Her Scripture lessons at the Board School had powerfully impressed her,
but in a confused and unpleasant way. Certain portions of the historical
narrative affected her with their picturesque grandeur, and fragments
remained in her memory; the Bible and religion generally came to be
associated in her mind with dire wrath, and war, and the shedding of
blood, with ruin of cities and tribulations without end. It was
processional--a great confused host covered with clouds of dust, shields
and spears, and brass and scarlet, and noise of chariot-wheels and
blowing of trumpets--an awful pageant fascinating and terrifying to
contemplate. And when she stood still, a little frightened, to see a
horde of Salvationists surge past her in the street, with discordant
shouting and singing, waving of red flags and loud braying of brass
instruments, this seemed to her a kind of solemn representation of those
ancient and confused doings she had read about; beyond that it had no
meaning. Before her mother's death she had sometimes gone to St.

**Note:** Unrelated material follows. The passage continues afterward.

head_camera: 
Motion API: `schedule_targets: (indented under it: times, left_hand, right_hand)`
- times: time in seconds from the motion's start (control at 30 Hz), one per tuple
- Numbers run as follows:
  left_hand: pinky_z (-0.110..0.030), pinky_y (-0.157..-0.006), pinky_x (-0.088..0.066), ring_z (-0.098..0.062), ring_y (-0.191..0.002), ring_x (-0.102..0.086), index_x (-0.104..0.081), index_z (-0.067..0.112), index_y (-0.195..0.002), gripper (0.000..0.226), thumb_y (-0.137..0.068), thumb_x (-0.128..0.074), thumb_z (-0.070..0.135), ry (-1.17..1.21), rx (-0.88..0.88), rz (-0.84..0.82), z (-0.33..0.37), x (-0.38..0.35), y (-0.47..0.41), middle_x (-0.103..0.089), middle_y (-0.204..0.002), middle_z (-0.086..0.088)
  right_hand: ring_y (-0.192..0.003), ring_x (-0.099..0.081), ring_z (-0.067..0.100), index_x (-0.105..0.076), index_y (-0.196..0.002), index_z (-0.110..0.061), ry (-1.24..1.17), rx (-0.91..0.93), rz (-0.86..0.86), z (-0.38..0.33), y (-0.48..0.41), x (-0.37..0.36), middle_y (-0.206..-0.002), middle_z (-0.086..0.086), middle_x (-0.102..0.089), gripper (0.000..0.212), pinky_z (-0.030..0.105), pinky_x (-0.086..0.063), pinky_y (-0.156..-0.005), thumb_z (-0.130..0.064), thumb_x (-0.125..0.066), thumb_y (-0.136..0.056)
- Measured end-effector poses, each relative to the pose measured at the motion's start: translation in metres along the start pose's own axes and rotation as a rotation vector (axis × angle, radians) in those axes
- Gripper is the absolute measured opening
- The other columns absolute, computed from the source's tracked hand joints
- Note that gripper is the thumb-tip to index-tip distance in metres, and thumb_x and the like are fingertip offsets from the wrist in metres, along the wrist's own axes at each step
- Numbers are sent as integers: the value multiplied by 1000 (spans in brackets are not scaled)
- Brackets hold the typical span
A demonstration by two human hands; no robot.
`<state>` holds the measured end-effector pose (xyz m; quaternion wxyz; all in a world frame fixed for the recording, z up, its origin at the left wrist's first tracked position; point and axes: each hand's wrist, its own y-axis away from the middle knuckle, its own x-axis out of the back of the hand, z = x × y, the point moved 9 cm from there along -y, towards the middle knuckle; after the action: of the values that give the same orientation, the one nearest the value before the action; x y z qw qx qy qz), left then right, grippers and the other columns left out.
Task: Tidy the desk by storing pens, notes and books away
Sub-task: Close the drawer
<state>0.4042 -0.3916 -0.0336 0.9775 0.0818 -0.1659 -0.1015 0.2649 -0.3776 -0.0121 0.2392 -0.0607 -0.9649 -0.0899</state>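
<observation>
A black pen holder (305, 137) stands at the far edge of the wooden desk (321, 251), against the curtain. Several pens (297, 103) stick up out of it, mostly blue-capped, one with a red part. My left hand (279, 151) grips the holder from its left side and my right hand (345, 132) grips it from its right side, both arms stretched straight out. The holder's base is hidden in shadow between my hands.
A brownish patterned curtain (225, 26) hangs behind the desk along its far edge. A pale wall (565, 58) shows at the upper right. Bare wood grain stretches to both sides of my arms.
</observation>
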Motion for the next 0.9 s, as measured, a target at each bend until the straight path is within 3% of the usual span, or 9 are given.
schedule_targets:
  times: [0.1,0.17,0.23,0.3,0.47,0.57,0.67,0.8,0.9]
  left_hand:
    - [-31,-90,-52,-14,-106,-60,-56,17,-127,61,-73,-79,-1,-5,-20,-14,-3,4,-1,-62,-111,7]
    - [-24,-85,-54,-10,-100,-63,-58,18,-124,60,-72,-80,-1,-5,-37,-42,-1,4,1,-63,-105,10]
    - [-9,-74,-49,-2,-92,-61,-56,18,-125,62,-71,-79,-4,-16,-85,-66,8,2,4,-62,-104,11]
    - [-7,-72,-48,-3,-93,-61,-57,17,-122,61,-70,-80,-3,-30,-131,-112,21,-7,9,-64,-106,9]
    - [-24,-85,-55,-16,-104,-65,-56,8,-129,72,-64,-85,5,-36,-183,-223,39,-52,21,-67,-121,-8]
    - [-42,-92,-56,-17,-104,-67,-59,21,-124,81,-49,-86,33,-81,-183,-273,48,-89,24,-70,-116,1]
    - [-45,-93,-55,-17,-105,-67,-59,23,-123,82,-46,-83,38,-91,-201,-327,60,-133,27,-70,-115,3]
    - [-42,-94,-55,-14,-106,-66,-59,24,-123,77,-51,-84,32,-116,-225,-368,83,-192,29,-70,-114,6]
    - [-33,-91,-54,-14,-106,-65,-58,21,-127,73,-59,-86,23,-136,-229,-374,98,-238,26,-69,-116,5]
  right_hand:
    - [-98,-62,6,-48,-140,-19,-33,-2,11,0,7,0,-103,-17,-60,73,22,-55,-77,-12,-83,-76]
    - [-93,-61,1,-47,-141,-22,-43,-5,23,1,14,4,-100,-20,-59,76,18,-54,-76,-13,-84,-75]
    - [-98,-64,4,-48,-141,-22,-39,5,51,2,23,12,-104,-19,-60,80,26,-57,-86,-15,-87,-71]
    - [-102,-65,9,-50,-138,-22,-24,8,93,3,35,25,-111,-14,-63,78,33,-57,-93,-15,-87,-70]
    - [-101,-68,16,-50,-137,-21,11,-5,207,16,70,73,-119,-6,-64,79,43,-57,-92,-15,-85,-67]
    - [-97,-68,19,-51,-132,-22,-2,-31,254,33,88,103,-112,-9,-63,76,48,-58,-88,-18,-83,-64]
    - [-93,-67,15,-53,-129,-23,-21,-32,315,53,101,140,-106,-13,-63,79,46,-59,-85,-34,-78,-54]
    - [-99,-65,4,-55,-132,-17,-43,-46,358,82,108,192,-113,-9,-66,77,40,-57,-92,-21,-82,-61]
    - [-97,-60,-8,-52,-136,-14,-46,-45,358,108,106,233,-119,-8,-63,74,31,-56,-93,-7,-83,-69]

Michael's Church on wet or cold or foggy winter evenings; for in better
weather it was always overcrowded, and the vergers--a kind of mitigated
policemen, Fan thought them--would hunt her away from the door. For in
those days she was so ragged and such a sad-looking object, and they
doubtless knew very well what motive she had in going there. She had gone
there only because it was warm and dry, and the decorations and
vestments, the singing and the incense, were sweet to her senses; but
what she had heard had not enlightened her.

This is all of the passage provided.